2024 Author: Harry Day | [email protected]. Last modified: 2023-12-17 15:43
Often a couple develops such a relationship that one of the partners begins to be neurotic about the absence of his loved one. He wants his partner to be constantly around, to devote all his time to him, and ideally to ignore his friends and even close relatives.
In such a neurotic position, a lot is mixed. This is, perhaps, low self-esteem, a desire to constantly confirm one's worth through the attention of a partner and communication with him. Or a complex of fear, formed in childhood, when parents often left the child alone, and he tried in every possible way to earn their attention and presence next to him.
Sometimes this is just a manifestation of hysteria, or caprice. Such a person wants to command, subordinate his spouse, own him one hundred percent and unlimited. But this state of affairs in a couple negatively affects both partners.
The one whose attention they want to seize, eventually begins to feel the unnaturalness and obsession of such a behavior of a loved one.
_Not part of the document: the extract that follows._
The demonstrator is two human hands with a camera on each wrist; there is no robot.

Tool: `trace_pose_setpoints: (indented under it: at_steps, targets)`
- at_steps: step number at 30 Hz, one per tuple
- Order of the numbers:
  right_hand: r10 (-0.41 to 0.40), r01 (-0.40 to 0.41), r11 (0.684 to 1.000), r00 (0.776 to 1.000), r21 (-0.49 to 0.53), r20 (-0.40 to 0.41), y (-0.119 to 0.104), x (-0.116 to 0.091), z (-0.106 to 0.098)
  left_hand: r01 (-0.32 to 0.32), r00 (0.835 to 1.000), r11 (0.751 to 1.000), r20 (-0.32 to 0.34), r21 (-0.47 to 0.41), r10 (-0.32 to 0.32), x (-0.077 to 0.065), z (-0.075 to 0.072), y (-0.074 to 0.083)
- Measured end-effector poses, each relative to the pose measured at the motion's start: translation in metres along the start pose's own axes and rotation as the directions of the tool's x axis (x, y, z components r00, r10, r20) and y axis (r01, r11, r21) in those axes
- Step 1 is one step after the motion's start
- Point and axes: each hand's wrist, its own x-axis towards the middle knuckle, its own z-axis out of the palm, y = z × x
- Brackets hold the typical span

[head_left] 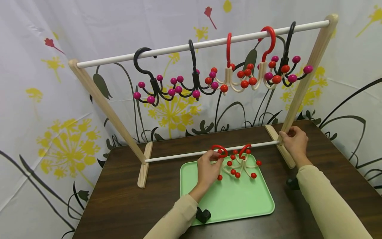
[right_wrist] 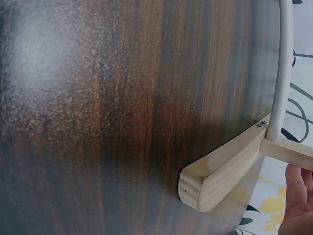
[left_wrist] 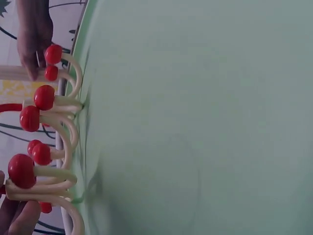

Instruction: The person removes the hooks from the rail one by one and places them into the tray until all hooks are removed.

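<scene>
My left hand (head_left: 209, 169) pinches the red hook (head_left: 220, 146) of a multi-arm hook hanger with cream arms and red ball tips, at the far part of a green tray (head_left: 232, 202). Beside it, to the right, a second such hanger (head_left: 244, 164) stands on the tray, its red hook upward. In the left wrist view, the held hanger's arms (left_wrist: 55, 173) are close to the tray surface. My right hand (head_left: 295, 144) grips the wooden right post (head_left: 304, 76) of a rack near its foot (head_left: 287, 155); its thumb and fingers are around the post.
From the rack's white top rail (head_left: 176, 49) hang black hangers (head_left: 154, 84) with magenta balls and red-hooked cream hangers (head_left: 228, 77). A lower white rail (head_left: 176, 156) runs just behind the tray. The left post (head_left: 107, 109) stands on a wooden foot (head_left: 145, 167). Dark wood table (head_left: 119, 199), patterned curtain behind.
</scene>
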Motion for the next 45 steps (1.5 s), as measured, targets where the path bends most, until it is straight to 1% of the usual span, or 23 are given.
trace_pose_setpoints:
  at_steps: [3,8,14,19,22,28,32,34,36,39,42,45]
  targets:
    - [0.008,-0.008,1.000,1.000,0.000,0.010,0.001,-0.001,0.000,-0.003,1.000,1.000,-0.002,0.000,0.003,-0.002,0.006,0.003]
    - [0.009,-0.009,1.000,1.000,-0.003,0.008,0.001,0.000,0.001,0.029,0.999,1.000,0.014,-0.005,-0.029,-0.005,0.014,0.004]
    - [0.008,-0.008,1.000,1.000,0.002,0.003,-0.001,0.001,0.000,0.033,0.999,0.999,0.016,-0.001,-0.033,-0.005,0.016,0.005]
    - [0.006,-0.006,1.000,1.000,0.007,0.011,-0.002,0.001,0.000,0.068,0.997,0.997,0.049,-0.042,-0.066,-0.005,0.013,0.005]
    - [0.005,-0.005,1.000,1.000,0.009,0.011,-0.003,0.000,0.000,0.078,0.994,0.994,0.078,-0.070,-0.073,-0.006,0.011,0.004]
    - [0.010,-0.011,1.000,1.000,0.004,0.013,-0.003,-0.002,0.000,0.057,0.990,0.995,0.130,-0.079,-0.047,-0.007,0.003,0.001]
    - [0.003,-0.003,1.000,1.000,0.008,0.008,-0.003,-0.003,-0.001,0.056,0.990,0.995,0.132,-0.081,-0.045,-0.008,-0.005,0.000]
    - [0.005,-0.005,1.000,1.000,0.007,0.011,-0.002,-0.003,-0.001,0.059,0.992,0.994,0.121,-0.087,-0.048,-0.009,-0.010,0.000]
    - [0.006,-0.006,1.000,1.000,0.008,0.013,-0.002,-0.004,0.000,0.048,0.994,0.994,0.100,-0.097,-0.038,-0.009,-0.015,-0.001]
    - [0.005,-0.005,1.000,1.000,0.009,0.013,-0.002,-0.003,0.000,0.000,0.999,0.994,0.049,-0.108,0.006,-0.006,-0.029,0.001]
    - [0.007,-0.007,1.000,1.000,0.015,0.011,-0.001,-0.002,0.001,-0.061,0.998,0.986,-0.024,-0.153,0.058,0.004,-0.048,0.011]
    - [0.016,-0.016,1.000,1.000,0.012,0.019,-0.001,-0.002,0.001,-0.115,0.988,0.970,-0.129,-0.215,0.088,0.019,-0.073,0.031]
And as an object of persecution, involuntarily or consciously, he begins to avoid compulsive communication.
And the restless, neurotic partner from such actions of his half begins to wind himself up even more, and put forward all new absurd demands and accusations to his beloved.
In general, there is a clear violation, and even a confluence of personal boundaries, which provokes an anxious person. For him, love itself turned into a constant run, fear, anxiety and anticipation where you could just relax and get your amenities and bonuses from life.
It is not at all easy for such a person to realize the strength and futility of his behavior. The state of eternal catch-ups, as a result, gives rise to chronic stress, and, even worse, can cause depression, and even suicide attempts. In the event that the partner really leaves, he decides to end the relationship.
If in this situation you cannot cope with the problem on your own, it makes sense to seek advice from a psychologist. Therapy is able to return the anxious person to himself, improve the mood background, and build a normal interaction with a partner.